Czas na najbardziej napakowany "super roster" na świecie w obecnej chwili - Gen G! Zaczynamy od góry - Rascal. Moim zdaniem najbardziej elastyczny toplaner w LCK, do tego doskonale czuje się "na wyspie". Nawet odcięty od środków potrafi mieć olbrzymi wpływ na wyniki drużyny. Dalej Clid - jeżeli ktoś czyta ten post to nie muszę nic tłumaczyć. Absolutna światowa czołówka. Bdd - mówi się, że lata świetności ma za sobą. Możliwe, ale nie zmienia to faktu że wciąż należy do najlepszych na swojej pozycji i nikomu nie odda tanio priorytetu. Ruler - podobnie jak Bdd nie jest traktowany jako "hot prospect", ale na pewno nie wolno skreślać MVP Worlds - nawet jeżeli było to dwa lata temu. Life i Kellin są stosunkowo nieznani, ale jeżeli Edgar w nich wierzy, to coś musi w tym być. Gen G to jednak nie tylko moc na papierze - podobno nową polityką organizacji jest "przyjazna atmosfera" a sami gracze wypowiadali się na temat jej pozytywnego wpływu na morale. Bukmacherzy są zgodni, że jest to faworyt do wygranej wiosną (kurs oscylują w granicach @3), ale z poprzednich doświadczeń w LCK i w LPL łatwo wywnioskować, że "super teams" się nie sprawdzają w pierwszym splicie. Jedyna drużyna jakiej się to udało to Immortals (NA) i moim zdaniem to raczej wyjątek potwierdzający regułę. Do tego to najsłabsza z dużych lig.
Na wspomnienie zasługuje też drużyna AF, która w dość zdecydowany sposób wygrała Kespa Cup. Nie przywiązywałbym jednak do tego turnieju zbyt dużej wagi, a samo Afreeca Freecs mimo indywidualnych umiejętności poszczególnych graczy mają sporo problemów, które nie zostały rozwiązane od ponad roku. Niby jest potencjał, ale nie dawałbym im szans na wyższą pozycję niż 5 w regularnym sezonie.
Teraz do istoty typu - DAMWON Gaming, czyli drugi najmocniejszy skład który nigdy nic nie wygrał. Największą zmianą jest na pewno odejście Kima, ale jeżeli chodzi o graczy i skład organizacji, to wprowadzili najmniej zmian ze wszystkich drużyn.
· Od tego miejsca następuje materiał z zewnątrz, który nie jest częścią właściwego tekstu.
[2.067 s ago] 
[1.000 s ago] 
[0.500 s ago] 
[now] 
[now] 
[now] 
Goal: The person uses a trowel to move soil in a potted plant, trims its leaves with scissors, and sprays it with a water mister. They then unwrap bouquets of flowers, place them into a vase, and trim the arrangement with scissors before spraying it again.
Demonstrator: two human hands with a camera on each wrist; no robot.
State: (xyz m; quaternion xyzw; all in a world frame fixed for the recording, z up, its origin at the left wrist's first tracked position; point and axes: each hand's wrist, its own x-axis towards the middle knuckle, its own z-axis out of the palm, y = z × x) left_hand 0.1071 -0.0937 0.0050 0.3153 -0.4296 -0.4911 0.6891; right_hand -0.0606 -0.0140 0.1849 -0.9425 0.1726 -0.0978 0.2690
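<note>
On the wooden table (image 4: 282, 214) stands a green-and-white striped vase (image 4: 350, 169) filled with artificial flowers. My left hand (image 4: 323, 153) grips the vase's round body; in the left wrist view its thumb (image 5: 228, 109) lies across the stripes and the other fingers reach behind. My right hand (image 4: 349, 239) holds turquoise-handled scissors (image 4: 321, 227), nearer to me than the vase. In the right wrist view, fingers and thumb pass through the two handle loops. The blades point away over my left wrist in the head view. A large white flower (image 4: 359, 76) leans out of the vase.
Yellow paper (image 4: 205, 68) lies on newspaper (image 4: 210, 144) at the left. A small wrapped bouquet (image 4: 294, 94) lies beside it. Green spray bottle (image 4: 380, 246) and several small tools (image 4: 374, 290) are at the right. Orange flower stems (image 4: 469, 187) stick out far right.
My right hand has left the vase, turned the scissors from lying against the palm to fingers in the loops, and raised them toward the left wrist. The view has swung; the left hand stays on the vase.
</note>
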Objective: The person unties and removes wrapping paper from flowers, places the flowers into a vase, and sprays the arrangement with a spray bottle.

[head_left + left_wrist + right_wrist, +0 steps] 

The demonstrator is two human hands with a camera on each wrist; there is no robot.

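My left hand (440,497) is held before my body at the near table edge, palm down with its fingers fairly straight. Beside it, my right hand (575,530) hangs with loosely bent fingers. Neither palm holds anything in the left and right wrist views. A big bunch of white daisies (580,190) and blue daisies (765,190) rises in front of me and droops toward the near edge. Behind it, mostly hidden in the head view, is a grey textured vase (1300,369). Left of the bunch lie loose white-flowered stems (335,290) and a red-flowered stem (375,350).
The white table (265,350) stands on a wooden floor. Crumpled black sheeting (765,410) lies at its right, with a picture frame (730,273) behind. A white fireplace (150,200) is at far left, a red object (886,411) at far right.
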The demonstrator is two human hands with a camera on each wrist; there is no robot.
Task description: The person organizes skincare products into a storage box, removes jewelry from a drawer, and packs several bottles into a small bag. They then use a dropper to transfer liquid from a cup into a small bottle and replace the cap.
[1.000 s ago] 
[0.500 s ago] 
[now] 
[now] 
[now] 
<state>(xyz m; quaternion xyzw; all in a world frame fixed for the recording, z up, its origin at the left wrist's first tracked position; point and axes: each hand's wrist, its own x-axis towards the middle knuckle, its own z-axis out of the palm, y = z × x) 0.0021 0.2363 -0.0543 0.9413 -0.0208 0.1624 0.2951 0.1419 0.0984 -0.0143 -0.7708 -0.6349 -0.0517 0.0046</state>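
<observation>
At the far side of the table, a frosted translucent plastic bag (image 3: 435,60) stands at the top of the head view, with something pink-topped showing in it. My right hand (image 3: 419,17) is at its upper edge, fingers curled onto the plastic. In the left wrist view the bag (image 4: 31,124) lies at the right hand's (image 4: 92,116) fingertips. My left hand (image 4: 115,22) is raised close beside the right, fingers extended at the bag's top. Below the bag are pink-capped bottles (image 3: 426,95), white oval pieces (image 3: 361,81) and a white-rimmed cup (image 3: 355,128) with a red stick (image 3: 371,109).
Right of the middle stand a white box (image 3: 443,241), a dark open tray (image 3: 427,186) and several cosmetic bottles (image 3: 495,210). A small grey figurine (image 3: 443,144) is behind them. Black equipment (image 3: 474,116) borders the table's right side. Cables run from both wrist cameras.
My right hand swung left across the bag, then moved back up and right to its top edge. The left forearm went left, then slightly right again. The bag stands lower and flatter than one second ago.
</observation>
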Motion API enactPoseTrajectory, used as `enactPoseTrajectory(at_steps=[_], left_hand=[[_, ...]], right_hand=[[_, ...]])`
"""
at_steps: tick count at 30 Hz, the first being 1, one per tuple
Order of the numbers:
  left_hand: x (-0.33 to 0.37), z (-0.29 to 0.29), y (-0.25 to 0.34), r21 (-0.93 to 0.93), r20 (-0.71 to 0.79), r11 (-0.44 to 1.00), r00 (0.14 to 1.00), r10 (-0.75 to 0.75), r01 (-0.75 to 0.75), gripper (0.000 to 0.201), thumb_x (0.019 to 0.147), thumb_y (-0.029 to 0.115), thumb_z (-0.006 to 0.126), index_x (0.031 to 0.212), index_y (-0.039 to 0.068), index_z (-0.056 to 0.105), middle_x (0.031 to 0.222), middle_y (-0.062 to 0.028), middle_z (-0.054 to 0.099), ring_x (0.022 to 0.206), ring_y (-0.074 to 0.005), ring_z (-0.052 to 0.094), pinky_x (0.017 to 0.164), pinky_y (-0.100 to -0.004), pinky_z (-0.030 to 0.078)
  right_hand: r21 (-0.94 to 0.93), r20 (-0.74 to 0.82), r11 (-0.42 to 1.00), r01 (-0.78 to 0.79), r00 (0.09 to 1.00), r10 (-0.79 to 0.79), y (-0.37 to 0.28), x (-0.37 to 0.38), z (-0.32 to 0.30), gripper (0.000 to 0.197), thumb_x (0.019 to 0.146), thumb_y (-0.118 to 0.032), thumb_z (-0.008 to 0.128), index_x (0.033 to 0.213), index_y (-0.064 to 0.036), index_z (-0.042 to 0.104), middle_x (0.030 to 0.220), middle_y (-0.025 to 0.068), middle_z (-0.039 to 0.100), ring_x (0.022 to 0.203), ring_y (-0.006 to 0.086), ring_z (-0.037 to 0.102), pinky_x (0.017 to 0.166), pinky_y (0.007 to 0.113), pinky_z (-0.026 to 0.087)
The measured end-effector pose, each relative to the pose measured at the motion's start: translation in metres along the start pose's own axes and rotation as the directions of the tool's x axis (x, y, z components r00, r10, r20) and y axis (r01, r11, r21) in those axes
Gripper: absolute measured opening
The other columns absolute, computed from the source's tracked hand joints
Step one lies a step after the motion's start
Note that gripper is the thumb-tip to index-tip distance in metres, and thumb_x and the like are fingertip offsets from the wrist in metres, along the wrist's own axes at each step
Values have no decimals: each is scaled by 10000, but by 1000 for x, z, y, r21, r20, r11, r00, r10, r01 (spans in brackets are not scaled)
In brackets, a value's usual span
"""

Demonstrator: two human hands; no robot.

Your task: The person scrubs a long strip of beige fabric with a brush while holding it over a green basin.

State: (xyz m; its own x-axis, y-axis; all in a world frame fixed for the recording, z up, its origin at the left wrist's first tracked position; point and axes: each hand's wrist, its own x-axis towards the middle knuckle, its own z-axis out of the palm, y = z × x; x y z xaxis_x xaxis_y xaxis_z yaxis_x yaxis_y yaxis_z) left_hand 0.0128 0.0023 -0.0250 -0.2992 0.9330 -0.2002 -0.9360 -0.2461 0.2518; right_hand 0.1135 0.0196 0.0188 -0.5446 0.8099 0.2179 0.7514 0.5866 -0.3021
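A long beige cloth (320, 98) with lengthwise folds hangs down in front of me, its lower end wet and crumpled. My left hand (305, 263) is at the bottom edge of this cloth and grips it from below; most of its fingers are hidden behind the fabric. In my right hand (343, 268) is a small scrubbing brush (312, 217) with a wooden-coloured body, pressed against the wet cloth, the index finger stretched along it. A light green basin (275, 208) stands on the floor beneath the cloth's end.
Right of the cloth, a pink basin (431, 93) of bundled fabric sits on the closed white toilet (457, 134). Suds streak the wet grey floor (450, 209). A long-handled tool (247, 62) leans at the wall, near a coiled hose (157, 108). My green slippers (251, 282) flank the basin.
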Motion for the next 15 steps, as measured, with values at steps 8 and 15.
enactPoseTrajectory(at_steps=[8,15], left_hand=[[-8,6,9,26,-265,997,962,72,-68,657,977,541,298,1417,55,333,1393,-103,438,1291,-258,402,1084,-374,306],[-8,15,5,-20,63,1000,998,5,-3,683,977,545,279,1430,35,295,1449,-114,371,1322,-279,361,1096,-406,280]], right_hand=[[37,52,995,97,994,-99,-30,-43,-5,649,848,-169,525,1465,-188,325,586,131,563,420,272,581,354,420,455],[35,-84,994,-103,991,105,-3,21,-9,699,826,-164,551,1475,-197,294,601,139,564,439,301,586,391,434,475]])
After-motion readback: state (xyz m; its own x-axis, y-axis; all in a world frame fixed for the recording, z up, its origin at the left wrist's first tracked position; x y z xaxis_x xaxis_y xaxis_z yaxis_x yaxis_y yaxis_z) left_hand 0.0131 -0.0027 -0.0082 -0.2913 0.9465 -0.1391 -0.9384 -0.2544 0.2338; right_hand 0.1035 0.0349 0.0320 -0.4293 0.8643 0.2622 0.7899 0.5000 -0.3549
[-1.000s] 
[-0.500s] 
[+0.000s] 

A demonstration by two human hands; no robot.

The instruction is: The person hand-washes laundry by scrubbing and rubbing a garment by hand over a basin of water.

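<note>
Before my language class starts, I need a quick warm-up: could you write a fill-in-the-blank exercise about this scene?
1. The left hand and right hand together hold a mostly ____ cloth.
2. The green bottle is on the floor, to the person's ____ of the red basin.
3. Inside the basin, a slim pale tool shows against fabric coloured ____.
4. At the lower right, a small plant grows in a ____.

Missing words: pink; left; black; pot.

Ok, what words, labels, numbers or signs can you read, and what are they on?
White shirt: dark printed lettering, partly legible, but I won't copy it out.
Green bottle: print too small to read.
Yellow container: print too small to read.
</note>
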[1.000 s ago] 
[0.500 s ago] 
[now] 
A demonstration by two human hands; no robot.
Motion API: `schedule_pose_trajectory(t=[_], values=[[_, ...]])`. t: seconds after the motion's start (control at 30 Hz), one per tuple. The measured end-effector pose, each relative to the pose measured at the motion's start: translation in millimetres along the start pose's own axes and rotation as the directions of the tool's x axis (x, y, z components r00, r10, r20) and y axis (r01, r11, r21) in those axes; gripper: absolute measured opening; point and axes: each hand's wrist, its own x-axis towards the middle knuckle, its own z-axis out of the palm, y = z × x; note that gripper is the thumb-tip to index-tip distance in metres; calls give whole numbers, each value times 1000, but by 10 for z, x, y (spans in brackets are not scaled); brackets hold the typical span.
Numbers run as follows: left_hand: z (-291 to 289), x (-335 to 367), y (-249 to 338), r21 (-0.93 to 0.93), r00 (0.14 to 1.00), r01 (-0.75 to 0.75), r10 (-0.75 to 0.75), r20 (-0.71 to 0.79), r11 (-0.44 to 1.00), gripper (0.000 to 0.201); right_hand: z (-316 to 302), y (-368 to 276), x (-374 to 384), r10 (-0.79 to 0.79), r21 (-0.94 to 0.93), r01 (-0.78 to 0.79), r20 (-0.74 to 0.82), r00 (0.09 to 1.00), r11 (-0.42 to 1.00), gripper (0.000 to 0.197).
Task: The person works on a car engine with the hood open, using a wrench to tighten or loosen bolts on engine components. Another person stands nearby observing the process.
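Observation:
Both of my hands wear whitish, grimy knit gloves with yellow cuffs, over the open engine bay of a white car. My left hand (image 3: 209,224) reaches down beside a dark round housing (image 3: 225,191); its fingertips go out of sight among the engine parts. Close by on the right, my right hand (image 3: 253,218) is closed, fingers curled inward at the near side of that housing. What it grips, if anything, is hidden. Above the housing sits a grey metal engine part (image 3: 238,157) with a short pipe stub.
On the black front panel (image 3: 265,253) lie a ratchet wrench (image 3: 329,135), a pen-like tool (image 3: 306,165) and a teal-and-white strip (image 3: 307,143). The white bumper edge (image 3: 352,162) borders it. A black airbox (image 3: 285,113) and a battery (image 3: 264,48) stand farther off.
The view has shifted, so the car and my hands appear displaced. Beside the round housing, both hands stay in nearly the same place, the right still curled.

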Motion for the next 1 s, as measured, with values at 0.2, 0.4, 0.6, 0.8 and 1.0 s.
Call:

Worlds 2019 to moim zdaniem masa pecha - gdyby trafili na którąkolwiek z drużyn poza G2 bądź FPX jestem przekonany, że przeszliby do dalszego etapu. Mają świetny, zgrany skład z mocnymi Subami. Coaching Staff to prawdopodobnie top 3 na świecie jeżeli chodzi o przygotowanie przedmeczowe i adaptację w drafcie. Ambicji na pewno im nie brakuje, a biorąc pod uwagę jak wyrównany powinien być wiosenny split LCK wydaje mi się, że właśnie to będzie decydującym czynnikiem. Kurs 7 biorę w ciemno, bo już w zeszłym roku mówiłem, że na Worlds obok SKT i GRF pojadą z Korei właśnie DAMWON. Liczyłem na półfinał, ale zawiódł nieco draft - w tym roku stawiam na poprawę wyników.